Records excerpted from a collection:
★ ★ ★

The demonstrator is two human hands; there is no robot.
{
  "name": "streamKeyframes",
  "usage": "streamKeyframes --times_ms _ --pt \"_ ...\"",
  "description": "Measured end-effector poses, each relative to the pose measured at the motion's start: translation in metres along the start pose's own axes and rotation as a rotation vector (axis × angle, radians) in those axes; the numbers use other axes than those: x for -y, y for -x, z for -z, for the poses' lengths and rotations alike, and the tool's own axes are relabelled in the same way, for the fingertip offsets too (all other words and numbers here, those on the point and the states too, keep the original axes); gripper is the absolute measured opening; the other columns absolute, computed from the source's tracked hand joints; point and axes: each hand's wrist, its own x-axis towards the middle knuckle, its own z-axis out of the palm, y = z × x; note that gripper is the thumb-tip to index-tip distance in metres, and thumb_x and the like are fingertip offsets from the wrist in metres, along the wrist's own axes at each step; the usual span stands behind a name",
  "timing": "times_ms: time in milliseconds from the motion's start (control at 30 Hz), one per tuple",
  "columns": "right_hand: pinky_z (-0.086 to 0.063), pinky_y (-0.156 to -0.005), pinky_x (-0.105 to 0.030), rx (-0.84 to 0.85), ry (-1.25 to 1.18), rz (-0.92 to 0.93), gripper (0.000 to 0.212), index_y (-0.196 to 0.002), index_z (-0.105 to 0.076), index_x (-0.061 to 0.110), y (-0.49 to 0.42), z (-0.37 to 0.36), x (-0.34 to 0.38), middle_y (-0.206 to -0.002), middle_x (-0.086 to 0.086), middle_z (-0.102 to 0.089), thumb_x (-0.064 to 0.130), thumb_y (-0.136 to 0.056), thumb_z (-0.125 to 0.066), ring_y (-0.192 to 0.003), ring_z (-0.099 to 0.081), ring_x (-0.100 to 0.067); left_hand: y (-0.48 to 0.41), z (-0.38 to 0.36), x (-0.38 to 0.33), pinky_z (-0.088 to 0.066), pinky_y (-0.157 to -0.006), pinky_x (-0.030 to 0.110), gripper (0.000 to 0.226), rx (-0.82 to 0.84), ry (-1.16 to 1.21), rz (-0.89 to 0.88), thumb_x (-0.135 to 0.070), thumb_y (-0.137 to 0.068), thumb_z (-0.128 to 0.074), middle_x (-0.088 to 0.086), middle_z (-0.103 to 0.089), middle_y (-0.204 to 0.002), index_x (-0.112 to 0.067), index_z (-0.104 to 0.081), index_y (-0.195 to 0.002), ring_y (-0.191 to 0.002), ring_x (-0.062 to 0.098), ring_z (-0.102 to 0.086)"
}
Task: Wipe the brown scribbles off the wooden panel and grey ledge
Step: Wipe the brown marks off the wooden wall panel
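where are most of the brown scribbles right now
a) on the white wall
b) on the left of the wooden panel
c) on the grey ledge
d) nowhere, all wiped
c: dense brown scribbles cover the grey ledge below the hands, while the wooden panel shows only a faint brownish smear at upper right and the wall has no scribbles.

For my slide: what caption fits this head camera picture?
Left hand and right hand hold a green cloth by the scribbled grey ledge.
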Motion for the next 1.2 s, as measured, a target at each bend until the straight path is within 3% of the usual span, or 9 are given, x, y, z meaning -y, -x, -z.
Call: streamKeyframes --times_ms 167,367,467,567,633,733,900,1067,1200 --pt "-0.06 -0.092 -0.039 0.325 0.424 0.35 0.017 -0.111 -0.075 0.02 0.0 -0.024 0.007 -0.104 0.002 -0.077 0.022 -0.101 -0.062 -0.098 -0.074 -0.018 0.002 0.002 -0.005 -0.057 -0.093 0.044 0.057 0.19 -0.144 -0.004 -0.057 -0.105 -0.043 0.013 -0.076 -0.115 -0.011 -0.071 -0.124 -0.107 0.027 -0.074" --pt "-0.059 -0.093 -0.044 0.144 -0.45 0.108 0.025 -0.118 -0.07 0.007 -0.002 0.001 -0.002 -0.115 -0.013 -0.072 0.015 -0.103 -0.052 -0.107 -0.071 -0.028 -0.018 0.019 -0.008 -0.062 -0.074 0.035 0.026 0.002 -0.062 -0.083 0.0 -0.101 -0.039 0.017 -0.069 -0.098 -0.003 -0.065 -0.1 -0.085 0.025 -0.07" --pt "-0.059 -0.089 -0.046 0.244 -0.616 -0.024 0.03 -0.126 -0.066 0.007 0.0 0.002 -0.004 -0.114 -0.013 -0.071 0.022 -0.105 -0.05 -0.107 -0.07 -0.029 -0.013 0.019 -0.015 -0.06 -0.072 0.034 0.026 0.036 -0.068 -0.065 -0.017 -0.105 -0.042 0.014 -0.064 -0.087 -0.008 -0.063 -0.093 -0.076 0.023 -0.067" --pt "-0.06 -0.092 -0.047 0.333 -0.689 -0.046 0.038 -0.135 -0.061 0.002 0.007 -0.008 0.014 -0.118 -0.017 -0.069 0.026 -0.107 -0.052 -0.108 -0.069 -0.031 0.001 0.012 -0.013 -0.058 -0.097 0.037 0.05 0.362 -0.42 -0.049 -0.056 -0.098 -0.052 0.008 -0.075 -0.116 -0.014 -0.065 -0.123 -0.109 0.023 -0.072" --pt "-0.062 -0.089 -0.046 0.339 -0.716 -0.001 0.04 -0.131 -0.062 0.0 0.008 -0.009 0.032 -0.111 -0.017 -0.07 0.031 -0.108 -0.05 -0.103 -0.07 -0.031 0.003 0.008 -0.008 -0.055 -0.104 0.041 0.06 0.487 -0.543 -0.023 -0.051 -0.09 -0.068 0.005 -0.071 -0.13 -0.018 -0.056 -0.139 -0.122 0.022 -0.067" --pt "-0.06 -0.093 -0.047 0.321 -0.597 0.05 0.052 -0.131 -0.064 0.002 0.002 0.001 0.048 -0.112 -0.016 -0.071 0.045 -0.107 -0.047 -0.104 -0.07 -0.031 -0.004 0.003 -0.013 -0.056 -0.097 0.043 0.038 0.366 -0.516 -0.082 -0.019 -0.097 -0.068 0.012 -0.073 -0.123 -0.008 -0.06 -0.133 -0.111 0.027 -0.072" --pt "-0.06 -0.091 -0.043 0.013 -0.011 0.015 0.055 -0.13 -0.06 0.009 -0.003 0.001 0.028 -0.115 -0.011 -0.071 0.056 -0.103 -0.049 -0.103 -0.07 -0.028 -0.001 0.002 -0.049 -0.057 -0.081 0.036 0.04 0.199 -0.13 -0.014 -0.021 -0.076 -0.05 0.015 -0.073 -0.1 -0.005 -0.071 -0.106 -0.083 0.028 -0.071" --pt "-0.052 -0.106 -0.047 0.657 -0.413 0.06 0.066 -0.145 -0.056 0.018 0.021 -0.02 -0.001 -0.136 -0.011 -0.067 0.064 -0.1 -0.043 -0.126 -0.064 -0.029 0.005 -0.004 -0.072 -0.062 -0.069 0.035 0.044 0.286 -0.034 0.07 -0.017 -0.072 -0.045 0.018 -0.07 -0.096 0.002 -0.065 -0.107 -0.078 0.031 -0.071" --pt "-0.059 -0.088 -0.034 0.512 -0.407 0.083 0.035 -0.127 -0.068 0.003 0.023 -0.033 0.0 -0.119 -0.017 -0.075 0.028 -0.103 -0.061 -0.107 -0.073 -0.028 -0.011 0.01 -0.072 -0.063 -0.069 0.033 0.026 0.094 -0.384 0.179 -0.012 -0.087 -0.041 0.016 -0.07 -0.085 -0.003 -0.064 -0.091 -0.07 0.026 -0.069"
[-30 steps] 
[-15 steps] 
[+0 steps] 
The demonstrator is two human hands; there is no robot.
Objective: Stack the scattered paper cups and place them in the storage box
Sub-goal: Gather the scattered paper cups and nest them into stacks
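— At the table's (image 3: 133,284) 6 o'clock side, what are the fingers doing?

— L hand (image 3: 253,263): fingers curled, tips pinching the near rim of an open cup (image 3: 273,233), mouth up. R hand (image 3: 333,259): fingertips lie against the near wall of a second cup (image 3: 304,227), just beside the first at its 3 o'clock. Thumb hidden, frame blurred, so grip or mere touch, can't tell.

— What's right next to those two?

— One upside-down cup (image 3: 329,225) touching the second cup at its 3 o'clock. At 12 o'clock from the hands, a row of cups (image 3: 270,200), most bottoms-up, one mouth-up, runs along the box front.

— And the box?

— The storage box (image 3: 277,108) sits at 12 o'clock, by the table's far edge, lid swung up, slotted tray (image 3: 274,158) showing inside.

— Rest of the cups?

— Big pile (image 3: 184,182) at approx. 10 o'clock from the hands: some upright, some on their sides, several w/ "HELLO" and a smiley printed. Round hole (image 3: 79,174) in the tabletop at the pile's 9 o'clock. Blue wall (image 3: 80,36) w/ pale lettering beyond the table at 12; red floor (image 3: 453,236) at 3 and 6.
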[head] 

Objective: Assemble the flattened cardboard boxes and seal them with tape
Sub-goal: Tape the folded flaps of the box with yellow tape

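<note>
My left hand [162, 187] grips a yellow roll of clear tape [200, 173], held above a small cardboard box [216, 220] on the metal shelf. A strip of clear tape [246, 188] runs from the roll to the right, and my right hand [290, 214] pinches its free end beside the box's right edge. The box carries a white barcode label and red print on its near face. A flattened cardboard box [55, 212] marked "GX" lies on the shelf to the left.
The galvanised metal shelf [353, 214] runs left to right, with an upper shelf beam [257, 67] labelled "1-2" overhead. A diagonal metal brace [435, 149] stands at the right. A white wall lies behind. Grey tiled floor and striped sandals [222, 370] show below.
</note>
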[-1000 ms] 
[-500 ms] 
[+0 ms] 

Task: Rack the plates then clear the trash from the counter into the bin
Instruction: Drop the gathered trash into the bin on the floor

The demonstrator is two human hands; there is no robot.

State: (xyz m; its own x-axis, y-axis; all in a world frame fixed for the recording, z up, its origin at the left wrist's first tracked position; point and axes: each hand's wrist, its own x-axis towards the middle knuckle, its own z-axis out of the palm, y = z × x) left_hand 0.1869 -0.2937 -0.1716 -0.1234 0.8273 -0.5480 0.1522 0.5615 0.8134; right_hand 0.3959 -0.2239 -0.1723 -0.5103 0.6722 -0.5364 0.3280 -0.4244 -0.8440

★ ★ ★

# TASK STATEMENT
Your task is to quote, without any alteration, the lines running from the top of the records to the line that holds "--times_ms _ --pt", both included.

# ANSWER BOX
The demonstrator is two human hands; there is no robot.
{
  "name": "streamKeyframes",
  "usage": "streamKeyframes --times_ms _ --pt \"_ ...\"",

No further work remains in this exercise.